Opened 5 years ago

Closed 5 years ago

Last modified 5 years ago

#30079 closed Cleanup/optimization (wontfix)

Prefetch cache should be aware of database source and .using() should not always trigger a new query

Reported by: Mike Lissner Owned by: nobody
Component: Documentation Version: dev
Severity: Normal Keywords: prefetch, multidatabase
Cc: Triage Stage: Unreviewed
Has patch: yes Needs documentation: no
Needs tests: no Patch needs improvement: no
Easy pickings: no UI/UX: no

Description

I've been poking around the darker edges of multidatabase prefetching and I discovered a strange pattern.
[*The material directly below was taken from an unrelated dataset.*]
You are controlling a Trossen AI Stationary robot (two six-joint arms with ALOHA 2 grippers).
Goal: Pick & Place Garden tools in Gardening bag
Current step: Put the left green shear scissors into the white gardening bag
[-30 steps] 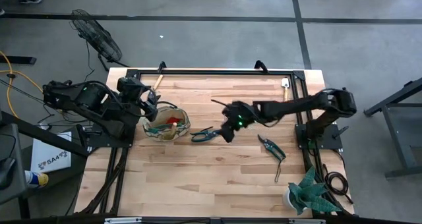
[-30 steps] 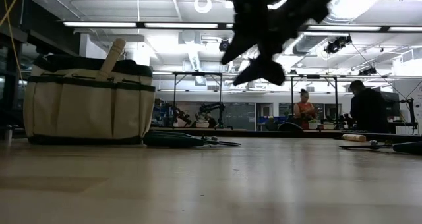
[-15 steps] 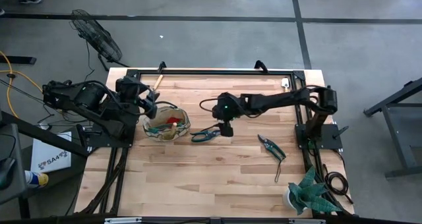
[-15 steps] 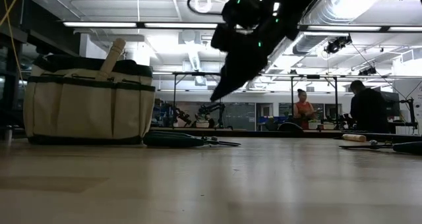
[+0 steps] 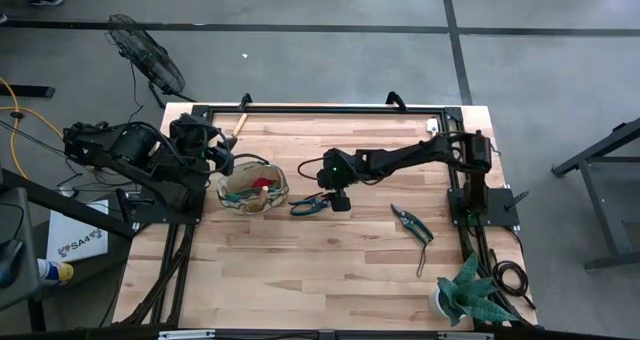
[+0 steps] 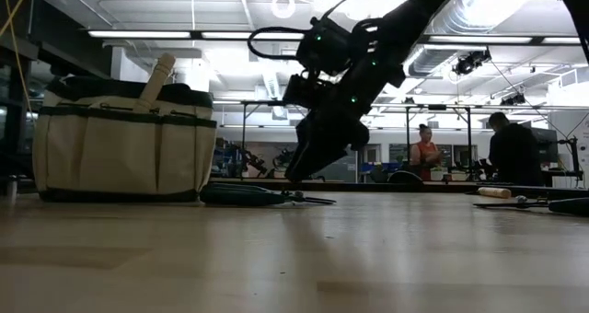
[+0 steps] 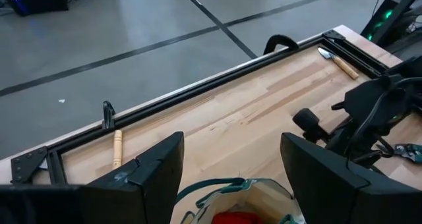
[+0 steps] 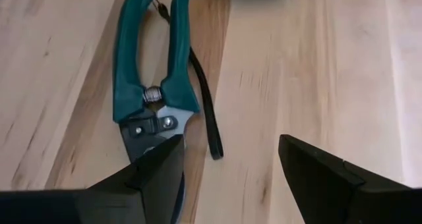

When you have cached prefetch values, they're not aware of which database they came from:

# This runs zero queries
In [62]: pizzas = Pizza.objects.filter(pk=17).prefetch_related('toppings').using('replica')

# This runs two, as expected
In [63]: pizza0 = pizzas[0]

# This runs zero, even though it normally would come from "default" and the cache came from "replica"
In [64]: pizza0.toppings.all()
Out[64]: [<Topping 1: Cheese>, <Topping 2: Bacon>]

# This runs one query, even though this data should already be populated.
In [65]: pizza0.toppings.all().using('replica')
Out[65]: [<Topping 1: Cheese>, <Topping 2: Bacon>]

I was pretty surprised and confused that adding the using() method on the last line above busted the cache even when the database selected was the same as the one used to pre-populate the cache.

I was also surprised (though less so) at the opposite, that *not* including the non-default DB (on line 64) *was* able to hit the cache (which was populated by "replica") instead of hitting the default database (as the query would normally do).

On IRC chatting about this, the question was: "Well, should filter hit the DB or use the cache? What about exclude and other methods? Where do you draw the line?" I think the simple line to draw is whether something changes the SQL query. using() methods don't change SQL, so they should work properly on a cached result. filter() and exclude() do change the SQL, so they *shouldn't* use the cache.

Attachments (1)

ticket_30079.patch (1.0 KB ) - added by Carlton Gibson 5 years ago.
Adjustment of admonition wording.

Download all attachments as: .zip

Change History (5)

comment:1 by Carlton Gibson, 5 years ago

Type: BugCleanup/optimization
Version: 2.1master

Hi Mike. Thanks for the report.

On the basis of the difference between ln64 and ln65 I'm inclined to accept this. pizza0 came from replica and the ln64 call just goes with that. (That seems right/expected to me...) I see your point that adding the using() shouldn't change that.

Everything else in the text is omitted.